EXERCISE DESCRIPTION:
Word for word, repeat the data; no picture should appear in the result.

(Items listed in a dataset)
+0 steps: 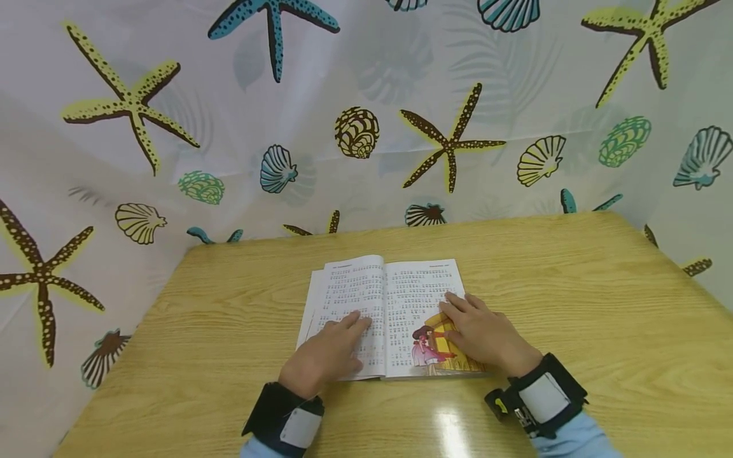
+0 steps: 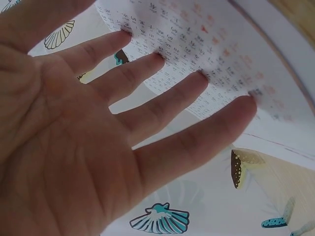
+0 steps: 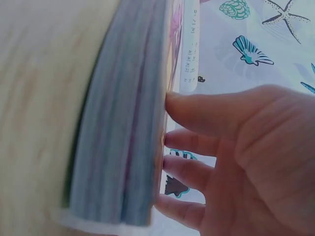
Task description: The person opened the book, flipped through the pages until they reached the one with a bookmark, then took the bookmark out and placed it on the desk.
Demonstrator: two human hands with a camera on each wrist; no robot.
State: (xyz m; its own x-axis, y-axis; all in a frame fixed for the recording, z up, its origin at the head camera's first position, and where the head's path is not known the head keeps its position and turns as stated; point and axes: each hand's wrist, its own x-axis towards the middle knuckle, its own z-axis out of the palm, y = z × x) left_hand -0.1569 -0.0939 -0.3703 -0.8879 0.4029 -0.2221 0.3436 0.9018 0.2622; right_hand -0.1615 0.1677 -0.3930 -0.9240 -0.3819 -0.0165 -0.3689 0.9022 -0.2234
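Note:
An open book (image 1: pixel 401 286) lies on the wooden table, printed text on both pages and a colour picture (image 1: pixel 429 346) at the lower right. My left hand (image 1: pixel 329 350) rests on the left page; in the left wrist view its spread fingers (image 2: pixel 167 108) touch the printed page (image 2: pixel 172 39) with their tips. On the right page lies my right hand (image 1: pixel 483 331), over part of the picture. The right wrist view shows the thick edge of the book's pages (image 3: pixel 123 123), with the thumb and fingertips of the right hand (image 3: pixel 236 147) against the page surface.
The wooden table (image 1: pixel 572 286) extends around the book on all sides. Behind it hangs a white cloth (image 1: pixel 366 76) printed with starfish and shells, reaching along the left and right sides too. Black straps with white patches (image 1: pixel 544 397) circle both wrists.

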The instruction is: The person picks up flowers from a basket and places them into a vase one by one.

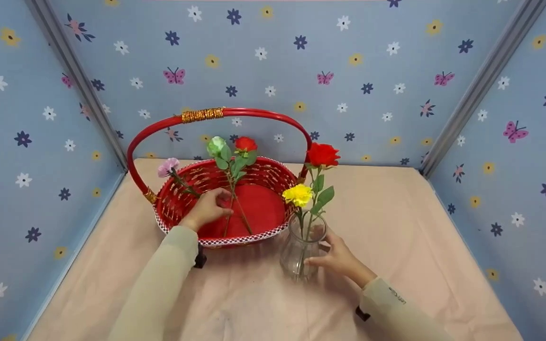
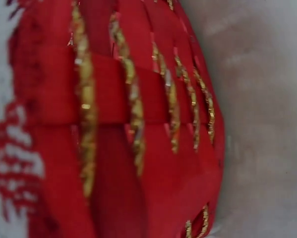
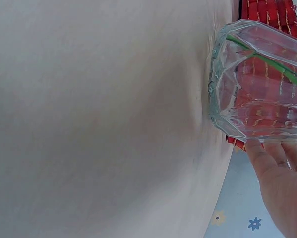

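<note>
My left hand (image 1: 212, 207) reaches over the near rim into a red woven basket (image 1: 263, 208), thumb and fingers apart at the flower stems. In the basket stand a pale green rose (image 1: 216, 146), a red rose (image 1: 246, 144) and a pink carnation (image 1: 168, 167). With thumb and fingers on opposite sides, my right hand (image 1: 339, 258) holds a clear glass vase (image 1: 296, 255). A yellow carnation (image 1: 298, 194) and a larger red rose (image 1: 323, 155) stand in the vase. In the right wrist view, the fingers (image 3: 260, 157) touch the vase's side and a green stem (image 3: 282, 69) shows through the glass.
The basket's tall red handle (image 1: 263, 113), wrapped with gold, arches over the flowers. Beige cloth (image 1: 386, 213) covers the table. Blue flower-patterned panels (image 1: 263, 42) enclose the back and both sides. Red-and-gold weave (image 2: 123, 99) fills much of the left wrist view.
</note>
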`<state>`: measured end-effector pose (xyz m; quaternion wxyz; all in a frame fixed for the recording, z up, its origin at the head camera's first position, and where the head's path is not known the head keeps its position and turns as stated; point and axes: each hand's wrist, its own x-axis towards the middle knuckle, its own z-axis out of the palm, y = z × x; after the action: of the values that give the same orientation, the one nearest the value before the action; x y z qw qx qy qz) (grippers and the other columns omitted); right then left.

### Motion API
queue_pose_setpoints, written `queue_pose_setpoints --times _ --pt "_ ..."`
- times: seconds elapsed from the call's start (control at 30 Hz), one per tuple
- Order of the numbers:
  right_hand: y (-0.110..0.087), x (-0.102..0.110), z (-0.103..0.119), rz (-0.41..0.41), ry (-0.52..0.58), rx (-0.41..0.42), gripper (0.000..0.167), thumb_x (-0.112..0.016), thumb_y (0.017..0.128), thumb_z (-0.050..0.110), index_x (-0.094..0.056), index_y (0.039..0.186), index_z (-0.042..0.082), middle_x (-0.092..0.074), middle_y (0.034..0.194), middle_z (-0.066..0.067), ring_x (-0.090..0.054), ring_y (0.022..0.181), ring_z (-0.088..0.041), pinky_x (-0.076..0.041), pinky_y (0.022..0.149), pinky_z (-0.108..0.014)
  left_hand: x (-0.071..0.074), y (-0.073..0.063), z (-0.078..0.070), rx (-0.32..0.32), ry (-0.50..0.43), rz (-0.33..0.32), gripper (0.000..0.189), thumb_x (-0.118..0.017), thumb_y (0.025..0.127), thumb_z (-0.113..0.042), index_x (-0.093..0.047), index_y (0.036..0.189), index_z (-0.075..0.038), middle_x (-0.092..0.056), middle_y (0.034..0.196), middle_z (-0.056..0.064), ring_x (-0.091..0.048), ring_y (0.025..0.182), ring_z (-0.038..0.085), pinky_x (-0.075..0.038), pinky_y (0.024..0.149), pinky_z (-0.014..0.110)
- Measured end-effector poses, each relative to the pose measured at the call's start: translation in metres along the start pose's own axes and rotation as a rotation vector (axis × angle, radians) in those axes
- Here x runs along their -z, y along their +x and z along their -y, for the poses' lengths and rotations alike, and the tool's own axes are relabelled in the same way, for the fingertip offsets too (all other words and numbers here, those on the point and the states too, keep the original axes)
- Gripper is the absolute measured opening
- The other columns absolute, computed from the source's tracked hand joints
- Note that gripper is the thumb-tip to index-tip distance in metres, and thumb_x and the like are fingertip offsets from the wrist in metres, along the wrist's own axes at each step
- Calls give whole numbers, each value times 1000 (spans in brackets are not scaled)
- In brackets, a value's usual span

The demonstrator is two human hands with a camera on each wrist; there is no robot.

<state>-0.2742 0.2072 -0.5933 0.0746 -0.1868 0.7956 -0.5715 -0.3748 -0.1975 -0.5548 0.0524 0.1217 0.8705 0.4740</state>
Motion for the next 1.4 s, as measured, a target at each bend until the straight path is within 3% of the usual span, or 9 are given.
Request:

WORKED SOLUTION:
+0 steps: 
+0 steps: 
+0 steps: 
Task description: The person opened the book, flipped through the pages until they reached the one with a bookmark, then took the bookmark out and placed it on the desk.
Demonstrator: two human hands with a camera on each wrist; no robot.
State: (xyz m; its own x-axis, y-axis; all in a frame fixed for the recording, z up, its origin at the head camera's first position, and where the head's path is not known the head keeps its position and turns as stated; point and axes: each hand's wrist, its own x-axis towards the middle knuckle, its own z-axis out of the palm, y = z × x) left_hand -0.1569 -0.0939 -0.3703 -0.8879 0.4029 -0.2221 0.3436 0.9018 0.2622; right_hand -0.1615 0.1677 -0.3930 -0.9240 -0.3819 -0.0165 -0.3689 0.9022 -0.2234
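Note:
An open book (image 1: pixel 401 286) lies on the wooden table, printed text on both pages and a colour picture (image 1: pixel 429 346) at the lower right. My left hand (image 1: pixel 329 350) rests on the left page; in the left wrist view its spread fingers (image 2: pixel 167 108) touch the printed page (image 2: pixel 172 39) with their tips. On the right page lies my right hand (image 1: pixel 483 331), over part of the picture. The right wrist view shows the thick edge of the book's pages (image 3: pixel 123 123), with the thumb and fingertips of the right hand (image 3: pixel 236 147) against the page surface.
The wooden table (image 1: pixel 572 286) extends around the book on all sides. Behind it hangs a white cloth (image 1: pixel 366 76) printed with starfish and shells, reaching along the left and right sides too. Black straps with white patches (image 1: pixel 544 397) circle both wrists.
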
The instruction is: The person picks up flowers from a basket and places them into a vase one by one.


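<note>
My left hand (image 1: 212, 207) reaches over the near rim into a red woven basket (image 1: 263, 208), thumb and fingers apart at the flower stems. In the basket stand a pale green rose (image 1: 216, 146), a red rose (image 1: 246, 144) and a pink carnation (image 1: 168, 167). With thumb and fingers on opposite sides, my right hand (image 1: 339, 258) holds a clear glass vase (image 1: 296, 255). A yellow carnation (image 1: 298, 194) and a larger red rose (image 1: 323, 155) stand in the vase. In the right wrist view, the fingers (image 3: 260, 157) touch the vase's side and a green stem (image 3: 282, 69) shows through the glass.
The basket's tall red handle (image 1: 263, 113), wrapped with gold, arches over the flowers. Beige cloth (image 1: 386, 213) covers the table. Blue flower-patterned panels (image 1: 263, 42) enclose the back and both sides. Red-and-gold weave (image 2: 123, 99) fills much of the left wrist view.
</note>
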`<state>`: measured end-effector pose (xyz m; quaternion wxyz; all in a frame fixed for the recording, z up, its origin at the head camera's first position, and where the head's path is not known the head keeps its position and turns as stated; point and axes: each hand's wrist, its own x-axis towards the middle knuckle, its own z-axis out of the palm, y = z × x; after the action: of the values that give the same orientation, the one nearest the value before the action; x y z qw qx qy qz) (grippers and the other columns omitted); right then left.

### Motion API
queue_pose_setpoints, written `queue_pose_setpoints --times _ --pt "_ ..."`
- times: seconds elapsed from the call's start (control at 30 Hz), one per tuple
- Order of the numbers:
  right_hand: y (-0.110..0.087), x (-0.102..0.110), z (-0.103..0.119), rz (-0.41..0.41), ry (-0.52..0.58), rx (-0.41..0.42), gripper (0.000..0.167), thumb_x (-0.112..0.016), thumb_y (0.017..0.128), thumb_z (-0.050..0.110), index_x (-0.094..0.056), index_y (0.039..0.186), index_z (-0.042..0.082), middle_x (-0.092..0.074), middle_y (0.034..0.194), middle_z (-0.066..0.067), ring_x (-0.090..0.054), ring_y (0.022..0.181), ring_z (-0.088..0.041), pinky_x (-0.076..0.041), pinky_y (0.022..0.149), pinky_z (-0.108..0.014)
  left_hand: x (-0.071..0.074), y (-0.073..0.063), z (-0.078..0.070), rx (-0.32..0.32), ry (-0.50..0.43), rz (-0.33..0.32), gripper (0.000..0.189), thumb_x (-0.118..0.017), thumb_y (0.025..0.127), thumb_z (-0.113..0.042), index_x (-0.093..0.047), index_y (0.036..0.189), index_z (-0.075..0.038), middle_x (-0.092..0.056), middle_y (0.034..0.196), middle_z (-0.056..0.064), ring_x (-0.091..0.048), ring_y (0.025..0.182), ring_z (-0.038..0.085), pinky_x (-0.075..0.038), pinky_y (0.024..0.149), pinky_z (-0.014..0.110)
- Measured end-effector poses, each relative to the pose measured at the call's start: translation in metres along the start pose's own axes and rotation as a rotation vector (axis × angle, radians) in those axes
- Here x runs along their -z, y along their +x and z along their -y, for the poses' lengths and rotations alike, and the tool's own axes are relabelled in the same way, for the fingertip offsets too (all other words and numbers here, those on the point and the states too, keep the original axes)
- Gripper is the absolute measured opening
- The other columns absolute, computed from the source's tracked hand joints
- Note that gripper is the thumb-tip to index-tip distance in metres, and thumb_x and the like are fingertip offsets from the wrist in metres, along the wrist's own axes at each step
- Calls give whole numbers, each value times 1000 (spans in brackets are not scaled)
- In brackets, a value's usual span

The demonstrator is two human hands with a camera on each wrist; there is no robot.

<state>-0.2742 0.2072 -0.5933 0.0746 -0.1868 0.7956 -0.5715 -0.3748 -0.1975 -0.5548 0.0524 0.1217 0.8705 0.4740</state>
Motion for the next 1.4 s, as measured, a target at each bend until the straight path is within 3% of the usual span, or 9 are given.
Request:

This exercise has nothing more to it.